Было очень тихо, только жуки гудели в мелкой листве берез, да вечерний ветер, тепло вздыхая, шелестел хвоей сосен. Уже не один раз Клим слышал в тишине сочный голос, мягкий смех Алины, но упрямо не хотел пойти к девицам. По дыму из труб дачи Варавки, по открытым окнам и возне прислуги, Лидия и Алина должны были понять, что кто-то приехал. Клим несколько раз выходил на балкон дачи и долго стоял там, надеясь, что девицы заметят его и прибегут. Он видел тонкую фигуру Лидии в оранжевой блузе и синей юбке, видел Алину в красном. Трудно было поверить, что они не заметили его.

Хорошо бы внезапно явиться пред ними и сказать или сделать что-нибудь необыкновенное, поражающее, например, вознестись на воздух или перейти, как по земле, через узкую, но глубокую реку на тот берег.

«Как это глупо», — упрекнул себя Клим и вспомнил, что за последнее время такие детские мысли нередко мелькают пред ним, как ласточки. Почти всегда они связаны с думами о Лидии, и всегда, вслед за ними, являлась тихая тревога, смутное предчувствие опасности.

Быстро темнело. В синеве, над рекою, повисли на тонких ниточках лучей три звезды и отразились в темной воде масляными каплями. На даче Алины зажгли огни в двух окнах, из реки всплыло уродливо большое, квадратное лицо с желтыми, расплывшимися глазами, накрытое островерхим колпаком. Через несколько минут с крыльца дачи сошли на берег девушки, и Алина жалобно вскрикнула:

— Господи, какая скука! Я не переживу…

— Иди же, — сказала Лидия с явной досадой. Клим встал и быстро пошел к ним.

— Ты? — удивилась Лидия. — Почему так таинственно? Когда приехал? В пять?

Кроме удивления, Клим услыхал в ее словах радость. Алина тоже обрадовалась.

— Чудесно! Мы едем в лодке. Ты будешь грести. Только, пожалуйста, Клим, не надо умненьких разговорчиков. Я уже знаю все умненькое, от ихтиозавров до Фламмарионов, нареченный мой все рассказал мне.

С полчаса Клим греб против течения, девушки молчали, прислушиваясь, как хрупко плещет под ударами весел темная вода. Небо все богаче украшалось звездами. Берега дышали пьяненьким теплом весны. Алина, вздохнув, сказала:

— Мы с тобой, Лидок, праведницы, и за это Самгин, такой беленький ангел, перевозит нас живыми в рай.
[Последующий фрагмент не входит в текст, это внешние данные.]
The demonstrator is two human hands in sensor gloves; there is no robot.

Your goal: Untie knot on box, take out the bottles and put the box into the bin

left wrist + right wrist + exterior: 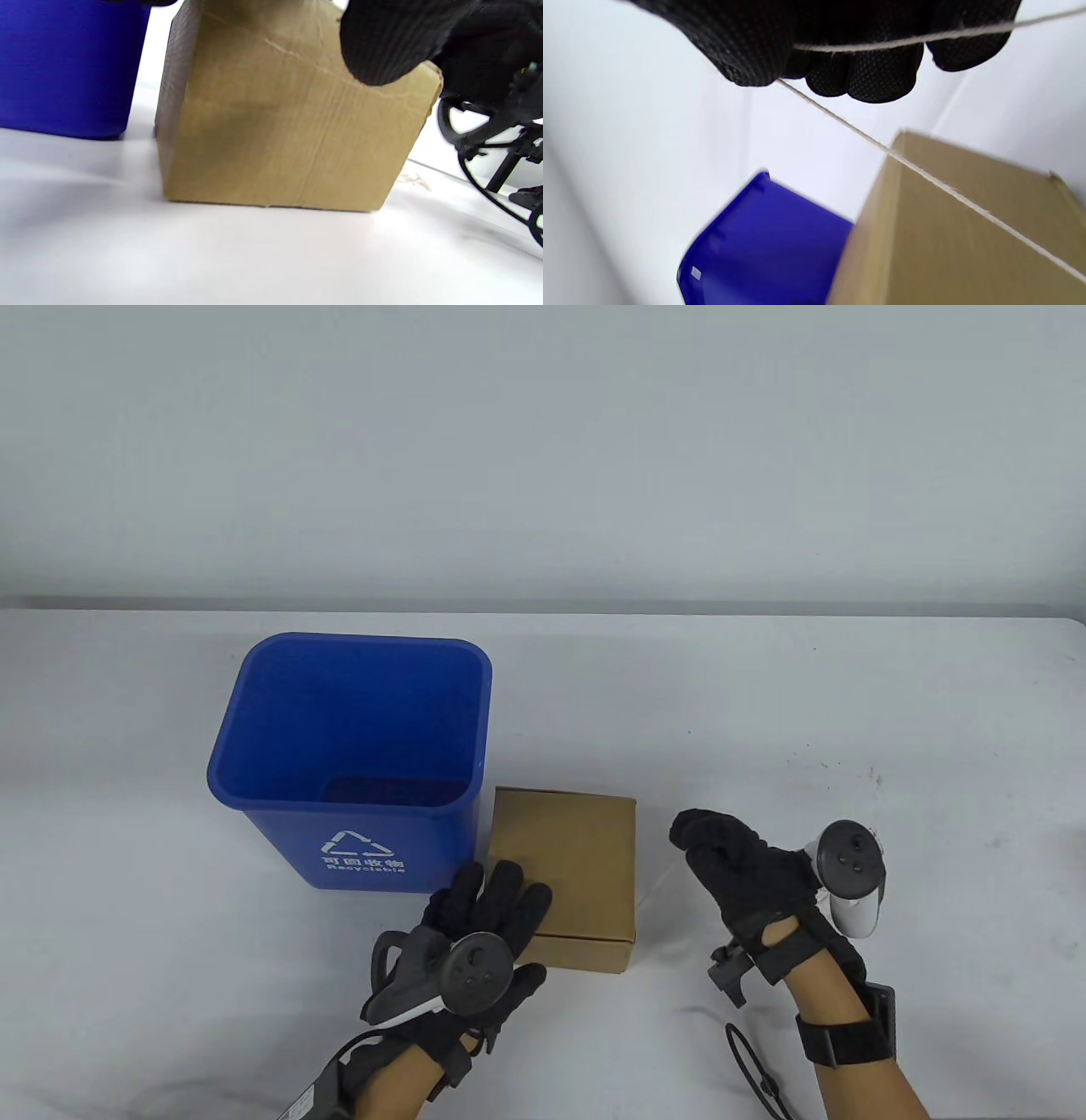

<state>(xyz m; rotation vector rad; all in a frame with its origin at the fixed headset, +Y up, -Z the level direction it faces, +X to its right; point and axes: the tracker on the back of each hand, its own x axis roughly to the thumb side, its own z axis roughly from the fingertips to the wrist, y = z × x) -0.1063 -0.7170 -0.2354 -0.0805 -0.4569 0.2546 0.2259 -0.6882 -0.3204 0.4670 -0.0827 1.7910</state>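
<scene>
Between the two gloved hands, just right of the bin: plain brown cardboard box, closed, standing flat on the white table, no bottles showing. Thin pale string running taut from the box's top edge up into the curled fingers of the right hand, pinched there, a second strand crossing the same fingers; in the table view only a faint pale line beside the box's right side. Right hand raised off the table, just right of the box and apart from it, white and grey tracker strapped to its back, black wrist strap and a dangling black cord below it. On the other side of the grip, left hand laid on the box's near left corner, fingers straight and close together, pressing flat on the cardboard rather than curling round it; in the left wrist view one black fingertip against the upper edge of the box's near face. Grey tracker on the back of that hand as well. Farther left of the held string, nearly touching the box's left side: blue square plastic recycling bin, upright, white recycling symbol and lettering on its near wall, dark floor visible inside. Beyond everything, plain pale wall.
</scene>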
— Харон, — тихо сказал Клим.

— Что? Харон седой и с бородищей, а тебе и до бородки еще долго жить. Ты помешал мне, — капризно продолжала она. — Я придумала и хотела сказать что-то смешное, а ты… Удивительно, до чего все любят поправлять и направлять! Весь мир — какое-то исправительное заведение для Алины Телепневой. Лидия целый день душила унылыми сочинениями какого-то Метелкина, Металкина. Опекун совершенно серьезно уверяет меня, что «Герцогиня Герольдштейнская» женщина не историческая, а выдумана Оффенбахом оперетки ради. Проклятый жених мой считает меня записной книжкой, куда он заносит, для сбережения, свои мысли…

Лидия тихонько засмеялась, улыбнулся и Клим.

— Нет, серьезно, — продолжала девушка, обняв подругу и покачиваясь вместе с нею. — Он меня скоро всю испишет! А впадая в лирический тон, говорит, как дьячок.